Johnson D, Cujec B
Department of Critical Care, Royal University Hospital, Saskatoon, SK, Canada.
Crit Care Med. 1998 Nov;26(11):1811-6. doi: 10.1097/00003246-199811000-00020.
Compare resident evaluations by self, nurses, and attending physicians.
Prospective cohort.
University intensive care unit.
Sixty residents.
End-rotational evaluation using a standardized, multiple-choice examination and one of two subjective instruments, Global Rating Scale and Behaviorally Anchored Rating Scale.
Means for overall competence, using both the Behaviorally Anchored Rating Scale and the Global Rating Scale clustered between 3 to 4 on a 5-point scale. Physicians' evaluations correlated with the multiple-choice test scores (Spearman's rho 0.3082, p = .005, n = 82), whereas neither self-evaluation (Spearman's rho 0.1124, p = .65, n = 42) nor nurses' evaluations (Spearman's rho 0.2060, p = .069, n = 79) had a significant correlation with test scores. Spearman's correlations were not significant for either overall competence or specific medical knowledge by any category of evaluator using the Global Rating Scale. Spearman's rho correlations and kappa statistic between the three types of evaluators (physicians, nurses, and self) for each criterion of the Behaviorally Anchored Rating Scale demonstrated significant correlations between the ratings of physicians and nurses, except for the assessment of humanistic qualities. Pooled clinical skills-history taking (b = 0.277, p <.009), humanistic qualities (b = 0.607, p <.000), and professional attitudes and behavior (b = 0.488, p < .000) systematically differed in ratings comparing self with nurse and physician (by analysis of variance). The explanatory power of the model of ratings (independent variables of year of residency, category of evaluator, evaluation criteria, and interaction terms) was 47.3% (r2adj).
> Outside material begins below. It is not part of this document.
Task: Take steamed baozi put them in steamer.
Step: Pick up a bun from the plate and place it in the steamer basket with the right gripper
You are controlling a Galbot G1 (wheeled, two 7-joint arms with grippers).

Self-rating by residents did not correlate to multiple-choice test scores and differed in some criteria with physicians' or nurses' evaluations. We found many similarities and some differences between physicians' and nurses' evaluations of residents. We speculate that different categories of evaluators assess different aspects of performance. Assessment by a varied group of evaluators should be used when attempts to predict future practice are made.
比较住院医师自我评估、护士评估和主治医生评估的结果。
前瞻性队列研究。
大学重症监护病房。
60名住院医师。
使用标准化多项选择题考试以及两种主观评估工具(整体评分量表和行为锚定评分量表)之一进行轮转结束时的评估。
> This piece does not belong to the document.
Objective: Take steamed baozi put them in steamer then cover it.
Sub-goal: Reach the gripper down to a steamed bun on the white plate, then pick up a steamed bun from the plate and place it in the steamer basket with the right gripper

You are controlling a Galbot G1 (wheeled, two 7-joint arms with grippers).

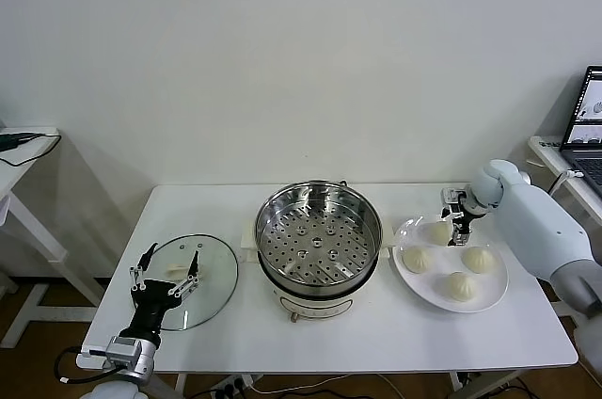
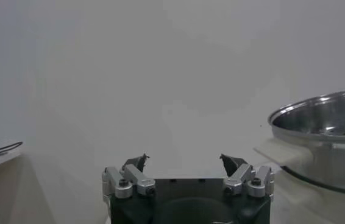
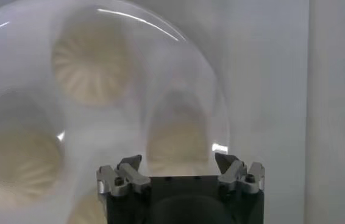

使用行为锚定评分量表和整体评分量表得出的总体能力均值在5分制中集中在3至4分之间。医生的评估与多项选择题考试成绩相关(斯皮尔曼等级相关系数ρ为0.3082,p = 0.005,n = 82),而自我评估(斯皮尔曼等级相关系数ρ为0.1124,p = 0.65,n = 42)和护士评估(斯皮尔曼等级相关系数ρ为0.2060,p = 0.069,n = 79)与考试成绩均无显著相关性。对于使用整体评分量表的任何评估者类别,总体能力或特定医学知识的斯皮尔曼相关性均不显著。行为锚定评分量表各标准下三种评估者(医生、护士和自我)之间的斯皮尔曼等级相关系数和kappa统计量表明,除人文素质评估外,医生和护士的评分之间存在显著相关性。通过方差分析比较自我与护士及医生的评分时,综合临床技能——病史采集(b = 0.277,p < 0.009)、人文素质(b = 0.607,p < 0.000)以及专业态度和行为(b = 0.488,p < 0.000)在评分上存在系统性差异。评分模型(住院年限、评估者类别、评估标准和交互项的自变量)的解释力为47.3%(调整后r2)。
住院医师的自我评分与多项选择题考试成绩无关,且在某些标准上与医生或护士的评估不同。我们发现医生和护士对住院医师的评估存在许多相似之处和一些差异。我们推测不同类别的评估者评估表现的不同方面。在试图预测未来实践时,应采用由不同评估者组成的群体进行评估。